A group of Republicans in Congress believe they have the solution to the ongoing showdowns over public land in the West: end the federal government's enforcement responsibilities.
Law enforcement on public land is a hotly-contested issue in the West — particularly after armed conflicts in Oregon and Nevada — but tensions run deeper than the two standoffs. In recent interviews with BuzzFeed News, local officials have described what they call "out of control" federal agencies, and pointed to raids in 2009 during which armed agents with the Bureau of Land Management arrested people for allegedly trafficking in Native American antiquities.
A bill introduced in the House of Representatives last week by Rep. Jason Chaffetz of Utah would and hand enforcement on these lands over to local authorities and "terminate the law enforcement functions of the U.S. Forest Service and the Bureau of Land Management."
Chaffetz said his bill would prevent future conflicts by putting local agencies — local sheriffs, in many cases — in charge of federal lands.
"When you have a locally elected sheriff, I think you get ultimately a better more peaceful result," he told BuzzFeed News.
In many of these conflicts, participants have seen law enforcement agents — such as those singled out for elimination in Chaffetz's bill — as the tip of the federal government's spear.
"You see the rising blood pressure and angst," Chaffetz said.
The congressman said he believes the bill would actually increase law enforcement on public lands because federal authorities are currently spread thin and local agencies have more officers per square mile. He also criticized federal agencies for "haphazard" enforcement and said they have refused to disclose information on the size of their arsenals.
The bill currently has the support of all of Utah's four congressional representatives, as well as Utah Gov. Gary Herbert. The state Sheriff's Association has also come out in favor of the bill, writing that federal officials have tried to "usurp" local authority and have been "aggressive and over reactive."
With Republicans currently in control of both houses of Congress, the bill is likely to find other supporters as it works through the legislative process, and Chaffetz said he was optimistic about it's chances of passing.
"I think it's got broad support," he added.
What remains less clear, however, is how much support the bill will have in other regions and across the aisle.
Several Democratic lawmakers, as well as the BLM and Forest Service, did not respond to BuzzFeed News requests for comment Wednesday evening.
Still, critics may be unconvinced that ending federal law enforcement on public land is a smart move; during recent standoffs, environmentalists, recreation groups, and others have blasted calls to give states more control over federal land. In Utah specifically, Native American tribes and conservationists have slammed a public lands initiative — also co-sponsored by Chaffetz — that has been billed as a compromise but which they say will open up state land to more oil and gas drilling.
Given that many sheriffs in the West have been friendly with states rights advocates, it's unlikely conservationists will be satisfied handing them law enforcement duties on public lands.
One conservation group has already come out against the bill. In an email to BuzzFeed News Thursday, The Center for Western Priorities called it "unconscionable" because "it gives explicit support to militant extremists who are threatening not only our parks and wildlife refuges, but also the lives of the people who protect those forests, lakes, and mountains on behalf of all Americans."
In a statement to BuzzFeed News Thursday, the Federal Law Enforcement Officers Association — a federal officers union — also took issue with the bill, calling it "severely short sighted" and "the last thing the federal government should be doing."
But Matthew Anderson, a policy analyst at the Sutherland Institute, a conservative advocacy group, disagreed.

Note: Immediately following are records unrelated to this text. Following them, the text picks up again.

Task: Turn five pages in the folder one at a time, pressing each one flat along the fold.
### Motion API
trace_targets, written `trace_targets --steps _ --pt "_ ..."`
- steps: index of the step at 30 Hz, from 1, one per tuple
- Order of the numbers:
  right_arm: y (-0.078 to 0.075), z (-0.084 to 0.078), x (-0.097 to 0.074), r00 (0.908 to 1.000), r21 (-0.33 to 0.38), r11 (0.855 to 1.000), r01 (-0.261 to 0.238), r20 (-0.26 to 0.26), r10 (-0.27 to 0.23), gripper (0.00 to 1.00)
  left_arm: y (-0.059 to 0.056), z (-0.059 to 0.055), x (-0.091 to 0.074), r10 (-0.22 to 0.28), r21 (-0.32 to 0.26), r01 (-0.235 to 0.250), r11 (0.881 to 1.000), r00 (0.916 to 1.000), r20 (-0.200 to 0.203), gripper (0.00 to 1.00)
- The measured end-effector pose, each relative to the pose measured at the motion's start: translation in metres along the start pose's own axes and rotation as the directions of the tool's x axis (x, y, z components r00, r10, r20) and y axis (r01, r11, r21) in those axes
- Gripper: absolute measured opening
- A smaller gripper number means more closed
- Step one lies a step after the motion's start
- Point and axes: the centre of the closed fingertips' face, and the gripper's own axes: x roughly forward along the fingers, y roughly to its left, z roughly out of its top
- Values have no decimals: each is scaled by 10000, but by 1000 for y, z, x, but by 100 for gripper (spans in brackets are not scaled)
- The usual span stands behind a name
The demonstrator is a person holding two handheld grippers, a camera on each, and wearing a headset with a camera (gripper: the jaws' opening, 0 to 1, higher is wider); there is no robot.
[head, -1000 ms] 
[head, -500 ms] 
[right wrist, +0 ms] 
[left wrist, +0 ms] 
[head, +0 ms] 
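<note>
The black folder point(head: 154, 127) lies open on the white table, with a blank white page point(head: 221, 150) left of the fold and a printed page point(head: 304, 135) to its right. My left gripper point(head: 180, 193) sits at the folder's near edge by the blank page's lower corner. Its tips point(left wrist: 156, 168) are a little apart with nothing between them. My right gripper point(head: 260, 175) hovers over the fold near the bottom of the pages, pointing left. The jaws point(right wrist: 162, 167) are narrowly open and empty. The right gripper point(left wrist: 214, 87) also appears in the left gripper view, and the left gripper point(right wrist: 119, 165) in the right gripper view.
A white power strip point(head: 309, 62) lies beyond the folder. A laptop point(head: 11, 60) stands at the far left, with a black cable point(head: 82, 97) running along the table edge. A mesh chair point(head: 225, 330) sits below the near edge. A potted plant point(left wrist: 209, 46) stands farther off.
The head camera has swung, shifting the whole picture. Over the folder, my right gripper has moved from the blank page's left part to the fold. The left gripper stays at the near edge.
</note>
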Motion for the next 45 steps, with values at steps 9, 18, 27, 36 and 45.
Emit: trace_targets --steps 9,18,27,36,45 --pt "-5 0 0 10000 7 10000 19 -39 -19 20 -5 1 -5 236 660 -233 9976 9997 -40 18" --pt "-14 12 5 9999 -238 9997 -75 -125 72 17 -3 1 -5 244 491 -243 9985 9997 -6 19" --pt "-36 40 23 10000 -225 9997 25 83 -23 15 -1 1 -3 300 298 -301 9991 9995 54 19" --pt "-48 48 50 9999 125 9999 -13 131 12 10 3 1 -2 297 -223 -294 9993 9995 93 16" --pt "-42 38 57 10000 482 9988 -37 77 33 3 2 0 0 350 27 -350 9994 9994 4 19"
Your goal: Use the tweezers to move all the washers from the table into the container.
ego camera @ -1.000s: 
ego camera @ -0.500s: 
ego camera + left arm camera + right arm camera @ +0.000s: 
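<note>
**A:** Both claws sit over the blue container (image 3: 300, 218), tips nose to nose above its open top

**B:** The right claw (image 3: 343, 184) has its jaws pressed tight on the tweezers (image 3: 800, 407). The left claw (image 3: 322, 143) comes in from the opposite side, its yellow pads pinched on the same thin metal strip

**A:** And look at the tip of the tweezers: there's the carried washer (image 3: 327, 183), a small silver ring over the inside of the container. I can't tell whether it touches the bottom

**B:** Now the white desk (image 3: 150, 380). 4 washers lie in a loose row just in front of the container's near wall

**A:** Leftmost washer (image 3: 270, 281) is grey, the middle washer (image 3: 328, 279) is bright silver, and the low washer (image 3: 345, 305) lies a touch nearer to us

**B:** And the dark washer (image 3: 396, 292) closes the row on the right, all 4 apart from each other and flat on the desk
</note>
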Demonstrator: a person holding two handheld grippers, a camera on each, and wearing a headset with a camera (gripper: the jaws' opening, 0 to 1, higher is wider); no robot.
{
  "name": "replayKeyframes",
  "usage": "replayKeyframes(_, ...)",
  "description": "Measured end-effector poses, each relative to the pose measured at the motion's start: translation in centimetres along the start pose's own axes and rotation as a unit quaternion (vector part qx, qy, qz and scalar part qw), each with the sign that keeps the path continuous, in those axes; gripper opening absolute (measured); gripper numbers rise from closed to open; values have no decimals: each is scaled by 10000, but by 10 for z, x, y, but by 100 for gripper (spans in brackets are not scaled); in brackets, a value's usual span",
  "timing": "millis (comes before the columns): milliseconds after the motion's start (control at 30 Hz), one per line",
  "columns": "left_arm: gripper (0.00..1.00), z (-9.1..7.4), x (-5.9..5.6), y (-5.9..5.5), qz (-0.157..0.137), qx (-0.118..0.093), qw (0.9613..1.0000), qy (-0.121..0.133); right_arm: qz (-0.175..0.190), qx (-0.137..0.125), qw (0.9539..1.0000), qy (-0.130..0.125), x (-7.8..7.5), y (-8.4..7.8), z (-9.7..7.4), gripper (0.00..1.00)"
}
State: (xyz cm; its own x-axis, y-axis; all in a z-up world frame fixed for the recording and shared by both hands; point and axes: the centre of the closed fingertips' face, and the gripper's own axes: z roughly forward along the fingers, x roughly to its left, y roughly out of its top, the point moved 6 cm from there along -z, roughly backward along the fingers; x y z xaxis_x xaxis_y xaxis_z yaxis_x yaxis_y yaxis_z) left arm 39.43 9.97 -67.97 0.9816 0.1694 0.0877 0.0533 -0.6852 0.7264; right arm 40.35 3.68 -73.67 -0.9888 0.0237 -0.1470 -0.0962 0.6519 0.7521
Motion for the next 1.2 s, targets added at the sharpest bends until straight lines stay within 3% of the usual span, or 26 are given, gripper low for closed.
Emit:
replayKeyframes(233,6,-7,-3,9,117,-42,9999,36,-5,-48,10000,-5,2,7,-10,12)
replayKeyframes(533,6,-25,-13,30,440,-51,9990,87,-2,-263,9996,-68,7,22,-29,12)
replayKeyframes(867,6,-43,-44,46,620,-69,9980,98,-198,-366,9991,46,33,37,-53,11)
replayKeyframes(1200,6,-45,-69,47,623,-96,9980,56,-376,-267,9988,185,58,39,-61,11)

Anderson told BuzzFeed News that Chaffetz' bill modifies law enforcement policies, but not other laws that have to be enforced on public land. If the bill passes, local sheriffs would be responsible for those laws. And if they refused to enforce them, funding would be cut off.
"They'd lose their paychecks," Anderson said.
The new bill has a long way to go before becoming law, and will ultimately have to be signed by President Obama — something Anderson does not expect to happen. Still, it represents the latest twist in a decades, or centuries, old battle over Western lands and who exactly gets to use them. And as Utah's Republican lawmakers see it, federal law enforcement agents have been in control long enough.
"There is definitely a need to police these federal lands," Chaffetz said. "The question is just who's in the best position to do that."